Address passing ensures that the change of formal parameter is the change of actual parameter.
Code correction:
#include <stdio.h>
void swap(int *px, int *py) //The formal parameter is a pointer and receives the address of the argument
{
printf("stay swap()In, px = %p,py = %p\n", px, py);
printf("swap() Before exchange x = %d, y = %d\n", *px, *py);
int temp = *px;
*px = *py;
*py = temp;
printf("swap() After exchange x = %d, y = %d\n", *px, *py);
}
int main()
{
int x = 5, y = 10;
printf("stay main()In, x Your address is%p,y Your address is%p\n", &x, &y);
printf("main() Before exchange x = %d, y = %d\n", x, y);
swap(&x, &y);
printf("main() After exchange x = %d, y = %d\n", x, y);
return 0;
}
Output is:
stay main()In, x Your address is 0061 FF1C,y Your address is 0061 FF18 main() Before exchange x = 5, y = 10 stay swap()In, px = 0061FF1C,py = 0061FF18 swap() Before exchange x = 5, y = 10 swap() After exchange x = 10, y = 5 main() After exchange x = 10, y = 5
Pointers and structures
Define a structure first:
typedef struct Node {
int data;
struct Node *next;
} Node;
Then declare a structure:
Node node;
To access the structure of the body, you need to use it Operator:
node.data; node.next;
Now we have a pointer to the structure:
Node *p = &node;
To access a member of a structure through a pointer:
(*p).data; (*p).next;
You can also use the - > operator:
p->data; p->next;
Note that, -> should be used for pointers to structures.
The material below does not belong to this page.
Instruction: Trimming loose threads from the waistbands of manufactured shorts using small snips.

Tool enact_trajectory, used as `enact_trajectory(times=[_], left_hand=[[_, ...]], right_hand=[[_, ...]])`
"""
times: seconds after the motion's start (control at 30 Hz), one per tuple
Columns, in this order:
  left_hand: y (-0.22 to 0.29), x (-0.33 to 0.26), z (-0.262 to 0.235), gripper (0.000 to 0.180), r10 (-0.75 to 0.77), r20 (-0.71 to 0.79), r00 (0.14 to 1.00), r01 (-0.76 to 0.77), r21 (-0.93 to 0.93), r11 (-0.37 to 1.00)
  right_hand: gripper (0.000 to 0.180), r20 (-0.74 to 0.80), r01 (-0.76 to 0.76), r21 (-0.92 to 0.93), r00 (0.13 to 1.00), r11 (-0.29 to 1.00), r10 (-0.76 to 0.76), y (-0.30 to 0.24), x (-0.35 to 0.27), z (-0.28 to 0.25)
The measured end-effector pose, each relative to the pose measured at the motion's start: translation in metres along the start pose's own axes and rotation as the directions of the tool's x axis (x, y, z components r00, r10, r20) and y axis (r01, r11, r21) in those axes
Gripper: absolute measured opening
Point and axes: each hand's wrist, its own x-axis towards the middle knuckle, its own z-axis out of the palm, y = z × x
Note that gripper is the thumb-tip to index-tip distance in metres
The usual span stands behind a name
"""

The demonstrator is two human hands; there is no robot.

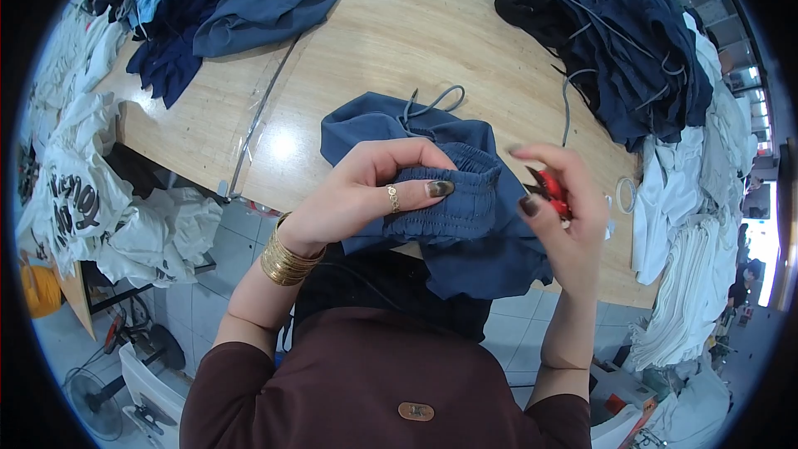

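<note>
A pair of dark blue drawstring pants (482, 262) hangs over the near edge of the table; their leg length cannot be made out. My left hand (353, 191) is closed on the gathered elastic waistband (465, 208), thumb on top and fingers partly hidden in the cloth. Beyond the waistband, the grey-blue drawstring (453, 91) loops on the tabletop. Just right of the cloth, my right hand (578, 220) grips red-handled thread snips (550, 187) inside the curled fingers. The dark blades of the snips point toward the waistband, apart from it.
The wooden table (399, 17) has a taped seam on its left. Dark garments (266, 17) lie at the far left, and a dark blue pile with cords (632, 50) at the far right. White garments (682, 283) hang at right; more white cloth (83, 199) lies left. A fan (96, 399) stands lower left.
</note>
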Motion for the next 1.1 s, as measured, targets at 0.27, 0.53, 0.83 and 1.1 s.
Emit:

It's normal for beginners to understand a certain concept. No one can learn to use chopsticks and walk at once. What we need is to spend time on a lot of practice. Take the pointer for example. Beginners find it difficult to understand because they use it less. Conversely, for those who often use C/C + + to write code, the pointer must not be a problem for a long time. So find out the basic principles, and then take time to practice a lot. When the time comes, it will be suddenly enlightened.
Please correct any errors.
If you think it's good, you can pay attention to me.